[Source records]
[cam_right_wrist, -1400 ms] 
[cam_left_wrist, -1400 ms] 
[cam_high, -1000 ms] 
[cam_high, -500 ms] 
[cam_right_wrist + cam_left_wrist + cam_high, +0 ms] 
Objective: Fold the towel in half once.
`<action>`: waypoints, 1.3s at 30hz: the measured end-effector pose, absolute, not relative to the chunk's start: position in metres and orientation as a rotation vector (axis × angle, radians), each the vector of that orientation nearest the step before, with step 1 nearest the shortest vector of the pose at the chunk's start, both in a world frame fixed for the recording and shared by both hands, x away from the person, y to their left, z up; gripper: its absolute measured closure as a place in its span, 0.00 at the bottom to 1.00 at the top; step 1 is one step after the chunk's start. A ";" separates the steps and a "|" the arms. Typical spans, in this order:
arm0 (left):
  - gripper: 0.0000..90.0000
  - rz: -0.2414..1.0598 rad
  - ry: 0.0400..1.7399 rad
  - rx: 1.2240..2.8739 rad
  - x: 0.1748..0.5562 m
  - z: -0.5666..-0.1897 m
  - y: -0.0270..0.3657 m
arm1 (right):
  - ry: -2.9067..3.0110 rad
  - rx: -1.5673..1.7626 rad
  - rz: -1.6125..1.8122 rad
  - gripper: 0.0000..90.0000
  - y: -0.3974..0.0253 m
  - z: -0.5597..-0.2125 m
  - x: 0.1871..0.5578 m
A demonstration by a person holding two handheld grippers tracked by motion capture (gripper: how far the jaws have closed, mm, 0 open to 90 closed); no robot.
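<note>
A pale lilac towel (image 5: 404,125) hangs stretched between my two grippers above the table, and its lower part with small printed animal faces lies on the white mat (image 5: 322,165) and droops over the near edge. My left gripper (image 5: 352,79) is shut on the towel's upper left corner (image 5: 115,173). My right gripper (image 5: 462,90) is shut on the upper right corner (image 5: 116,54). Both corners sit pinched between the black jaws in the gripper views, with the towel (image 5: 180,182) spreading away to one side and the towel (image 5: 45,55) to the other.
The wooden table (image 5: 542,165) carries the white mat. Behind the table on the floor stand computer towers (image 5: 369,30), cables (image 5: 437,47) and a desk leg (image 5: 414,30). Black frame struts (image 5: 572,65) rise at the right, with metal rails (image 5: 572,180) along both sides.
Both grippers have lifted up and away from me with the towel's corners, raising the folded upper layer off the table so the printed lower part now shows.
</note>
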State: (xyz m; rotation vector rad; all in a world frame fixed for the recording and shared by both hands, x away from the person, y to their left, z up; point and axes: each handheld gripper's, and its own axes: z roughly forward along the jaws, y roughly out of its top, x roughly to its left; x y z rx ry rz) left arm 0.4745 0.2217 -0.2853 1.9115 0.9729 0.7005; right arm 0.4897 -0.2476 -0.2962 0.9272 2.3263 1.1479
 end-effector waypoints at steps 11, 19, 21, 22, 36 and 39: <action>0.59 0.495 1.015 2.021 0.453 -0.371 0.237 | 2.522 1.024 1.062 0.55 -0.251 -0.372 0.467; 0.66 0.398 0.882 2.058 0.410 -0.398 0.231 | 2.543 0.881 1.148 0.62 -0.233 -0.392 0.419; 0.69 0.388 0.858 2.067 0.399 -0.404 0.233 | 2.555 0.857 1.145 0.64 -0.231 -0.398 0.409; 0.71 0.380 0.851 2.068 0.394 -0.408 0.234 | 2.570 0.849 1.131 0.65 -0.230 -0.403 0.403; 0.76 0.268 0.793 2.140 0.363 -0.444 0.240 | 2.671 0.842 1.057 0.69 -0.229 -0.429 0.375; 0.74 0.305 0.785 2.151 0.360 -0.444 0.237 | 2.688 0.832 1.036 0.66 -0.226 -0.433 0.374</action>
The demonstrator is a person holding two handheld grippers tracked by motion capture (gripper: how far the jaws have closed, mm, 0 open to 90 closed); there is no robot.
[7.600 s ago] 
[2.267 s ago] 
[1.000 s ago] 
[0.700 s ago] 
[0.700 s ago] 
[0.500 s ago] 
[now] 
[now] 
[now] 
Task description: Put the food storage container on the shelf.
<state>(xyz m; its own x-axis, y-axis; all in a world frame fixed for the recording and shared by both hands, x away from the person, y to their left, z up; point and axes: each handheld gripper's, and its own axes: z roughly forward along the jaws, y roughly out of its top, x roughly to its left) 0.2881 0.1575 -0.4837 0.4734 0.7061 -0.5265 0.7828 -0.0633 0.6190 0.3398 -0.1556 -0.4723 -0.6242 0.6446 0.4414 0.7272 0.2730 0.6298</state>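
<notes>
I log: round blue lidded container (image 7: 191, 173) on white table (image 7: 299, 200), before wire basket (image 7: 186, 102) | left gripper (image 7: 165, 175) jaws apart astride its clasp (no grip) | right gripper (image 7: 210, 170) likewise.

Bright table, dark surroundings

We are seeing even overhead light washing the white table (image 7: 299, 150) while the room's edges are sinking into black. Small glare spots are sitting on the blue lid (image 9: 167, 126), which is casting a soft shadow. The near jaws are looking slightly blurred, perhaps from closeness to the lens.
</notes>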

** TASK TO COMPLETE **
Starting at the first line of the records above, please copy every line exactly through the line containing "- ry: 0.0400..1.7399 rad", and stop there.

** SOLUTION TO THE PROBLEM **
[cam_right_wrist, -1400 ms] 
[cam_left_wrist, -1400 ms] 
[cam_high, -1000 ms] 
[cam_high, -500 ms] 
[cam_right_wrist + cam_left_wrist + cam_high, +0 ms] 
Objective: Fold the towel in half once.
`<action>`: waypoints, 1.3s at 30hz: the measured end-effector pose, absolute, not relative to the chunk's start: position in metres and orientation as a rotation vector (axis × angle, radians), each the vector of that orientation nearest the step before, with step 1 nearest the shortest vector of the pose at the chunk's start, both in a world frame fixed for the recording and shared by both hands, x away from the person, y to their left, z up; gripper: its absolute measured closure as a place in its span, 0.00 at the bottom to 1.00 at the top; step 1 is one step after the chunk's start. A ";" separates the steps and a "|" the arms. Typical spans, in this order:
arm0 (left):
  - gripper: 0.0000..90.0000
  - rz: -0.2414..1.0598 rad
  - ry: 0.0400..1.7399 rad

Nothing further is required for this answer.